The new method that Scherman and his colleagues from Cambridge’s Cavendish Laboratory and University College London developed uses cucurbituril – a molecular glue which interacts strongly with both semiconductor quantum dots and gold nanoparticles. The researchers used small semiconductor nanocrystals to control the assembly of larger nanoparticles through a process they coined interfacial self-limiting aggregation. The process leads to permeable and stable hybrid materials that interact with light. The camera was used to observe photocatalysis and track light-induced electron transfer.

“We were surprised how powerful this new tool is, considering how straightforward it is to assemble,” said first author Dr Kamil Sokołowski, also from the Department of Chemistry.

To make their nano camera, the team added the individual components, along with the molecule they wanted to observe, to water at room temperature.

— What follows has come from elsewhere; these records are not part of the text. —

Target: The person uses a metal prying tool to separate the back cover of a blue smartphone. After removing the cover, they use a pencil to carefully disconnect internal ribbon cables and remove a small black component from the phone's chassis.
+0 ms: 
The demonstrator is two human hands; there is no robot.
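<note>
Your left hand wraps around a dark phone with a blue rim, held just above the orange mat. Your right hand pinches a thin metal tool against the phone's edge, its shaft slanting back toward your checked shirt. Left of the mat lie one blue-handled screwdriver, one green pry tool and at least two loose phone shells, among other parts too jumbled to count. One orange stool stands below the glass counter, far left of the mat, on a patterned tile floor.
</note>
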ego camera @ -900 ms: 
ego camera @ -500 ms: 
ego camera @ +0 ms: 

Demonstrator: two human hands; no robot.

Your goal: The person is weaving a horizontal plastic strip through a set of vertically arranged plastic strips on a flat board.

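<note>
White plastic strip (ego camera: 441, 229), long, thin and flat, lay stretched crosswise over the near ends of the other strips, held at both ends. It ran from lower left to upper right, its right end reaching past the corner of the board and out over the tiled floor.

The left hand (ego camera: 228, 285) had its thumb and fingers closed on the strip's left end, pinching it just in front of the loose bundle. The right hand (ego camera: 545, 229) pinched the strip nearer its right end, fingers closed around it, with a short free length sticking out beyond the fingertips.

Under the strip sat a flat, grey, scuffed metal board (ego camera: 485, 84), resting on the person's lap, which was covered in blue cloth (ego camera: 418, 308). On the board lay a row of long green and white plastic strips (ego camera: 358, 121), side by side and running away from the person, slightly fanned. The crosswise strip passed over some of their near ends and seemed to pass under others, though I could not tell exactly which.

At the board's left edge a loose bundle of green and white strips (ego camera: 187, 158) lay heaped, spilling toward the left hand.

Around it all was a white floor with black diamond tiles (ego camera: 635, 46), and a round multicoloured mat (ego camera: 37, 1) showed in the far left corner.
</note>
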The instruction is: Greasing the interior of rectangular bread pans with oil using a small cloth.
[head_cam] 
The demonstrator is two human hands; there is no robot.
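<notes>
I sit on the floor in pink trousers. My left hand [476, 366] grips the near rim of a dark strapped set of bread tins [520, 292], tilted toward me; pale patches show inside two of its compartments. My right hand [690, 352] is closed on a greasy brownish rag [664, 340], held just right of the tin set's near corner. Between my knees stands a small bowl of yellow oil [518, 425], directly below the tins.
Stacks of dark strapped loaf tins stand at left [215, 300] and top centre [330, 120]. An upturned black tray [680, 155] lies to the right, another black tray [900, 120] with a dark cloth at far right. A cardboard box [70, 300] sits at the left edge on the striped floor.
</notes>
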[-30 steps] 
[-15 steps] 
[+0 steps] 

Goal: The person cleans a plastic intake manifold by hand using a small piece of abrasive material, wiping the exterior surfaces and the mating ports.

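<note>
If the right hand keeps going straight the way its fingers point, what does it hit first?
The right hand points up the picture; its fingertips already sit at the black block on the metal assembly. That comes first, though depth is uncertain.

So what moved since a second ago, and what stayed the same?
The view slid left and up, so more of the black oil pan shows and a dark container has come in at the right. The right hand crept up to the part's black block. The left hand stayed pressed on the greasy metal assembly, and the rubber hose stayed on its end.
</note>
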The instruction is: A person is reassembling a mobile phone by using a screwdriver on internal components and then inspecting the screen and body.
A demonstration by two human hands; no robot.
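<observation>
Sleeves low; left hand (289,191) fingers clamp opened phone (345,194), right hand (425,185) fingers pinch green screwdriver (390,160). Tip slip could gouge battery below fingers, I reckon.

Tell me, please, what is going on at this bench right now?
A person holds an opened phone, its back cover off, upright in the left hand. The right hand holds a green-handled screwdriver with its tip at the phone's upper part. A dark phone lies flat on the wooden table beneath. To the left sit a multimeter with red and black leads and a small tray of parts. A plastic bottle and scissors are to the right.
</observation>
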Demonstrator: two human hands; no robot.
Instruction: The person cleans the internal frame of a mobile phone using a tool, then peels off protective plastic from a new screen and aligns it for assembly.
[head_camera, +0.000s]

Previously, when gold nanoparticles were mixed with the molecular glue in the absence of quantum dots, the components underwent unlimited aggregation and fell out of solution. However, with the strategy developed by the researchers, quantum dots mediate the assembly of these nanostructures so that the semiconductor-metal hybrids control and limit their own size and shape. In addition, these structures stay stable for weeks.

“This self-limiting property was surprising, it wasn’t anything we expected to see,” said co-author Dr Jade McCune, also from the Department of Chemistry. “We found that the aggregation of one nanoparticulate component could be controlled through the addition of another nanoparticle component.”

When the researchers mixed the components together, the team used spectroscopy to observe chemical reactions in real time. Using the camera, they were able to observe the formation of radical species – a molecule with an unpaired electron – and products of their assembly such as sigma dimeric viologen species, where two radicals form a reversible carbon-carbon bond. The latter species had been theorised but never observed.

“People have spent their whole careers getting pieces of matter to come together in a controlled way,” said Scherman, who is also Director of the Melville Laboratory. “This platform will unlock a wide range of processes, including many materials and chemistries that are important for sustainable technologies. The full potential of semiconductor and plasmonic nanocrystals can now be explored, providing an opportunity to simultaneously induce and observe photochemical reactions.”

“This platform is a really big toolbox considering the number of metal and semiconductor building blocks that can be now coupled together using this chemistry– it opens up lots of new possibilities for imaging chemical reactions and sensing through taking snapshots of monitored chemical systems,” said Sokołowski. “The simplicity of the setup means that researchers no longer need complex, expensive methods to get the same results.”

Researchers from the Scherman lab are currently working to further develop these hybrids towards artificial photosynthetic systems and (photo)catalysis where electron-transfer processes can be observed directly in real time. The team is also looking at mechanisms of carbon-carbon bond formation as well as electrode interfaces for battery applications.

The research was carried out in collaboration with Professor Jeremy Baumberg at Cambridge’s Cavendish Laboratory and Dr Edina Rosta at University College London. It was funded in part by the Engineering and Physical Sciences Research Council (EPSRC).